Real estate agent advice
The first thing an agent needs to know about working with international buyers from any country is this: research and due diligence is required.
Find out information about the client’s language, culture and the background of their nation’s current economic situation with the U.S. Is their currency stronger or weaker than the dollar? How can they expect their U.S. home purchase to compare as an investment?
It’s likely the buyer already knows the answers to these questions, but since you’re the real estate expert, you need to know these answer too in order to fulfill your fiduciary duties and represent their best interests. [See this article for an example of how to calculate investment return between currencies]
If you live in an area where international clients are common, the best favor you can do yourself is to learn the language (i.e. Mandarin, Spanish, Tagalog, etc.). Of course, many of these international buyers have completed studies in California — the number of foreign students in California schools having more than doubled in the past decade — and so have no difficulty conversing in English.
For agents looking to grow their international clientele, word of mouth within your target community is always the easiest way to gain clients. Therefore, your first few clients from a particular country will be your most important. They can send newly immigrating friends, family and co-workers your way, and can point you in the direction of websites or other services they used to find you.
Individuals from other countries will have their preferred ways of communicating overseas, which are often different from what we are used to in the states. For instance, if you have a client from China, be sure to check out WeChat, a popular social media and messaging service used by Chinese residents. Agents have found WeChat features helpful in communicating with their clients across time zones.

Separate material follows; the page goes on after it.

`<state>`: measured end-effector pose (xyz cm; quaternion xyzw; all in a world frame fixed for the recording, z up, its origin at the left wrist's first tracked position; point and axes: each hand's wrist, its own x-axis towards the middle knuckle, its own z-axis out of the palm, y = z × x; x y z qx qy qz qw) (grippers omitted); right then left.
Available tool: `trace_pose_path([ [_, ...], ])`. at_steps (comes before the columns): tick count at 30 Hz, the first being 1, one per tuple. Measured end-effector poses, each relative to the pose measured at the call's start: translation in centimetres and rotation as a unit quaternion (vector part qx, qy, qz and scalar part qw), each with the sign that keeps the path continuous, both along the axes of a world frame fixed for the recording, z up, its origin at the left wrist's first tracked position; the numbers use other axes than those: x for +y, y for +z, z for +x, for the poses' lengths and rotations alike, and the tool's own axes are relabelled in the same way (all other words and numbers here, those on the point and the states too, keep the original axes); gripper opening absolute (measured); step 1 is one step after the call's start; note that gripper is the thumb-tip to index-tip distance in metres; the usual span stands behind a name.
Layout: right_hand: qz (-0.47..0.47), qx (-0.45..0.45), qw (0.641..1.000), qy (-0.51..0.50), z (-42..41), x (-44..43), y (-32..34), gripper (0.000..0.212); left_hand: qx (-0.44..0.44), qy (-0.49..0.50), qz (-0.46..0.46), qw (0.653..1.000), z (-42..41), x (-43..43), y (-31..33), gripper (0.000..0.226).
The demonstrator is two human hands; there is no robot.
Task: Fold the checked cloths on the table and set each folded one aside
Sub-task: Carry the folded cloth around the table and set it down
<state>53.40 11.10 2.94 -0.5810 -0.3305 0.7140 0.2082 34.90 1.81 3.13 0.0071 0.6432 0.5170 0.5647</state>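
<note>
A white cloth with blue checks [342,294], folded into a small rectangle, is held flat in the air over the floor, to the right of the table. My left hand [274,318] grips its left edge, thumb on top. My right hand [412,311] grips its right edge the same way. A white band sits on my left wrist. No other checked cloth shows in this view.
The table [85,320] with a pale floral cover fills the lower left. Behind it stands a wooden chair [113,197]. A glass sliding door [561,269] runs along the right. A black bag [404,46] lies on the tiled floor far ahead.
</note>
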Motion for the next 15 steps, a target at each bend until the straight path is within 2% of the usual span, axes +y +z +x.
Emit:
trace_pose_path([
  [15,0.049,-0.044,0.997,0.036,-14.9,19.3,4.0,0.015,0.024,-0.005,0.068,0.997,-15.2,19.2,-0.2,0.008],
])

Agents who are members of a large team with sufficient resources can consider scheduling several meetings and traveling abroad to meet their customer base and grow their business relations. Meeting face-to-face with clients can build trust and show your commitment.
Agents also need to familiarize themselves with obtaining financing for non-U.S. citizens.
Cash-heavy buyers will opt to pay cash, side-stepping the onerous steps needed to obtain mortgage financing. But those reliant on financing will need to obtain an Individual Tax Identification Number (ITIN).
Homebuyers with an ITIN often have a more difficult time qualifying for a mortgage than those using social security numbers. Thus, only those with the highest credit scores and best debt-to-income ratios (DTIs) are successful.
Many international buyers have just recently graduated school and have a short credit history. For buyers in this situation, the solution is all-cash, or some more creative arrangement. Offering a large down payment of 30% or more can help alleviate lenders’ concerns. Further, some buyers make arrangements with their employers to provide financing as part of their employment agreement. Others borrow money from family or friends so they can pay all-cash.
Agents: once you feel you are an expert on assisting international clients, market yourself as such. Include “international client specialist” on your business card and talk to your broker about becoming the brokerage’s international client go-to. Write up a blog post about your experience assisting international buyers or sellers and post it on your real estate website.